Amazon (AMZN) Insider Discloses Sale of 7,100 Vested Shares
Rhea-AI Filing Summary
Form 144 filing for AMZN reports an insider sale notice for common stock tied to restricted stock vesting. The filer plans to sell 7,100 shares on 08/21/2025 through Fidelity Brokerage Services with an aggregate market value of $1,572,944.77. The filing states the securities were acquired via restricted stock vesting and paid as compensation on 08/21/2025. The issuer's outstanding shares are listed as 10,664,912,097. The filing also discloses two prior sales by David A. Zapolsky on 05/21/2025 (7,100 shares, $1,428,763.83) and 05/22/2025 (13,570 shares, $2,746,678.38), totaling 20,670 shares for $4,175,442.21. The notice includes the required certification that no undisclosed material adverse information is known.
Positive
- Disclosure compliance: The filer provided required Rule 144 information including broker, planned sale date, and acquisition details.
- Transaction source: Securities were acquired through restricted stock vesting, indicating compensation-related origin rather than opportunistic purchase-and-sell.
Negative
- Insider selling occurred recently: Prior sales on 05/21/2025 and 05/22/2025 totaled 20,670 shares for $4,175,442.21, which may attract investor attention.
- Planned sale size: The new notice covers 7,100 shares ($1,572,944.77), which, while small versus total outstanding shares, still represents a meaningful personal liquidity event.
Insights
TL;DR: Insider sale tied to vesting; disclosed and routine, modest relative to total float.
The filing documents a sale notice for 7,100 vested shares with an aggregate value of $1.57M, and prior sales totaling 20,670 shares for $4.18M in May 2025. Relative to the issuer's stated outstanding shares (~10.66 billion), these transactions are immaterial to market cap but represent typical executive liquidity events.

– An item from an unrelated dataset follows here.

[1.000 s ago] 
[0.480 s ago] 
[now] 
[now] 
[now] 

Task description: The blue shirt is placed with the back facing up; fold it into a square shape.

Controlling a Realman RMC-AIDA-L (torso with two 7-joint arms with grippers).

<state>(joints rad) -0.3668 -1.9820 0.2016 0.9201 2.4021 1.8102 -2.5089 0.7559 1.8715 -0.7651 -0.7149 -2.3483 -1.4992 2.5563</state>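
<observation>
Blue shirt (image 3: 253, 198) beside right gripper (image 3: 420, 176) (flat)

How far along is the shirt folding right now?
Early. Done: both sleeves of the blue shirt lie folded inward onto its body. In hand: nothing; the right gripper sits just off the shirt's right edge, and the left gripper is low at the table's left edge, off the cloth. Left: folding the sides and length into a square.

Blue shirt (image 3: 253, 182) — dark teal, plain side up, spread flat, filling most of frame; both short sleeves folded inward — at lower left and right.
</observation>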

The clear disclosure and use of a broker reduce execution risk. No financial performance data or new corporate events are included, so market impact is likely limited unless combined with other news.

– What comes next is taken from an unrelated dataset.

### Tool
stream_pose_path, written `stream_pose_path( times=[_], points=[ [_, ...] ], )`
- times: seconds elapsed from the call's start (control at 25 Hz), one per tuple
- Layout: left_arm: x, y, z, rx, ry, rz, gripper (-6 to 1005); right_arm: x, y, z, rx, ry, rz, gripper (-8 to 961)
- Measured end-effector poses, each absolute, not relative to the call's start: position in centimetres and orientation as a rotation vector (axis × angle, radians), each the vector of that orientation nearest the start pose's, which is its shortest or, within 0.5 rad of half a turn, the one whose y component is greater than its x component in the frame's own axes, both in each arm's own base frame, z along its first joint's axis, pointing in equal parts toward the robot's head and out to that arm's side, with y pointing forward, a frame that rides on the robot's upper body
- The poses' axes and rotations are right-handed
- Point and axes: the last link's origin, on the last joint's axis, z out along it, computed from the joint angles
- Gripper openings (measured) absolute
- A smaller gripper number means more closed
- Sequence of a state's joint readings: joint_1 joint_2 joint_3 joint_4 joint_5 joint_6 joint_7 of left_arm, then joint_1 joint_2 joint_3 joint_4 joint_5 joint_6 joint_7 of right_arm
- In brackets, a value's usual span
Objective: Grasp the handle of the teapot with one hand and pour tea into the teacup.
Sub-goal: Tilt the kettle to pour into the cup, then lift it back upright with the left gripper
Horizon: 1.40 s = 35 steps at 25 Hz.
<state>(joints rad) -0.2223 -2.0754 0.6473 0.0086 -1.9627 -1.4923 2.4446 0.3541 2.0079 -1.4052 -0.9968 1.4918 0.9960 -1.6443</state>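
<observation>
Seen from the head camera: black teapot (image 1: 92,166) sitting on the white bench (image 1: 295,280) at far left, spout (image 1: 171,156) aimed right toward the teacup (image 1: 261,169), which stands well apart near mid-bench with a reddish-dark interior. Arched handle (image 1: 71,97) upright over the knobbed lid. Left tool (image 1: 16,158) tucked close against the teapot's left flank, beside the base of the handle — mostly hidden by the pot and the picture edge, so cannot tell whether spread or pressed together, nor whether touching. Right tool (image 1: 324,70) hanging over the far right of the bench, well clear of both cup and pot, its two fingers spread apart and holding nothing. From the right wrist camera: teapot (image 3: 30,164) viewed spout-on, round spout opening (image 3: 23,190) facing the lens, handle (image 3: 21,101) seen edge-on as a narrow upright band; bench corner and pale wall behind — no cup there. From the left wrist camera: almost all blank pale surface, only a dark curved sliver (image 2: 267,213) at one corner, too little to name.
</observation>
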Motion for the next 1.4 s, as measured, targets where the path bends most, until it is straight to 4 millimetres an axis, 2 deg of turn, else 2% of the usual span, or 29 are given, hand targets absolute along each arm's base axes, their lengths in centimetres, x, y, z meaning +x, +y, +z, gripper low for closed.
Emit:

TL;DR: The filing reflects standard insider compliance; multiple recent sales merit monitoring but are not inherently adverse.

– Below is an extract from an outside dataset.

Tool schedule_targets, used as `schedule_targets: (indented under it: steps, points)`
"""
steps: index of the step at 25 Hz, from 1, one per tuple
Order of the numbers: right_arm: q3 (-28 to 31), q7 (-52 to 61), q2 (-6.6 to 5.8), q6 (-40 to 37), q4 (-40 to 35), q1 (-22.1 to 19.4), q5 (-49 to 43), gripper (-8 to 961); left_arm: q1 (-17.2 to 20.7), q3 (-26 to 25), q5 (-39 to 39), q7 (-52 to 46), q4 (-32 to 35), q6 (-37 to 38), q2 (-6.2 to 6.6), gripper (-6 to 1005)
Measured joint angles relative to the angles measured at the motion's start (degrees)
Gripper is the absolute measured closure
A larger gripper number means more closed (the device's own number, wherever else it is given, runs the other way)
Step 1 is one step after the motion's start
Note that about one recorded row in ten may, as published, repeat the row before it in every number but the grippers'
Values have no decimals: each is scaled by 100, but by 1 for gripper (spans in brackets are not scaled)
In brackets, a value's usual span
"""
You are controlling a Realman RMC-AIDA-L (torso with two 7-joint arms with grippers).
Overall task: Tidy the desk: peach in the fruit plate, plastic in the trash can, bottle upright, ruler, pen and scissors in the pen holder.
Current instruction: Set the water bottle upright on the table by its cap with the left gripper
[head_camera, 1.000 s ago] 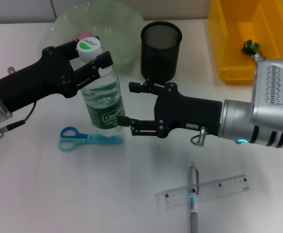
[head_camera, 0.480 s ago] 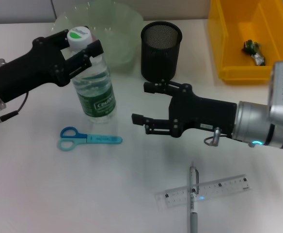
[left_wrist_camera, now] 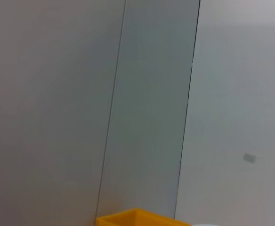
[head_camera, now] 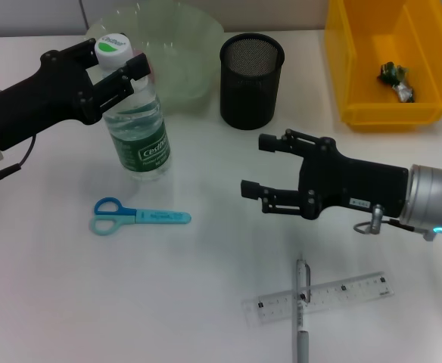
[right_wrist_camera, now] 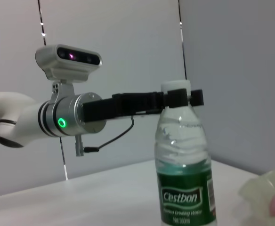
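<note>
1. Standing the bottle (head_camera: 136, 128) upright is the step in hand. It sits vertical on the desk (head_camera: 206, 287), just in front of the fruit plate (head_camera: 179, 45), base apparently down on the surface.
2. Left gripper (head_camera: 121, 66) is at the bottle neck, fingers pinching it just under the white-and-green cap (head_camera: 112, 45). Right wrist view confirms: black fingers clamped either side of the neck, bottle plumb.
3. Right gripper (head_camera: 255, 165) is mid-desk, well apart from the bottle, fingers spread, holding nothing.
4. Judgement: bottle step is nearly done; what is left is the release. Next move calls for opening the left fingers cleanly and lifting clear without dragging the cap sideways, since a tall, light bottle may tip.
5. Still loose on the desk: scissors (head_camera: 139, 217) just in front of the bottle, ruler (head_camera: 319, 298) and pen (head_camera: 302, 310) crossed near the front edge.
6. Pen holder (head_camera: 251, 79) stands beside the fruit plate. Right gripper is nearest the pen and ruler, so it looks the likely arm for those.
7. Something pink shows in the fruit plate in the right wrist view, probably the peach. A scrap lies in the yellow bin (head_camera: 372, 113).
</note>
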Motion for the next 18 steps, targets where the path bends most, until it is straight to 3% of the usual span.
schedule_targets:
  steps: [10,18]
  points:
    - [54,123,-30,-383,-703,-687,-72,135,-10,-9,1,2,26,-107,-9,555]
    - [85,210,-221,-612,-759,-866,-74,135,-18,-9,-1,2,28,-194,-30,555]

The notice indicates securities acquired via restricted stock vesting and subsequent sales by an individual named David A. Zapolsky. The form includes the statutory representation about absence of undisclosed material adverse information and follows Rule 144 disclosure requirements. Repeated sales by an insider can prompt investor questions about timing and tax or diversification motives, but the filing itself provides no evidence of governance issues or undisclosed problems.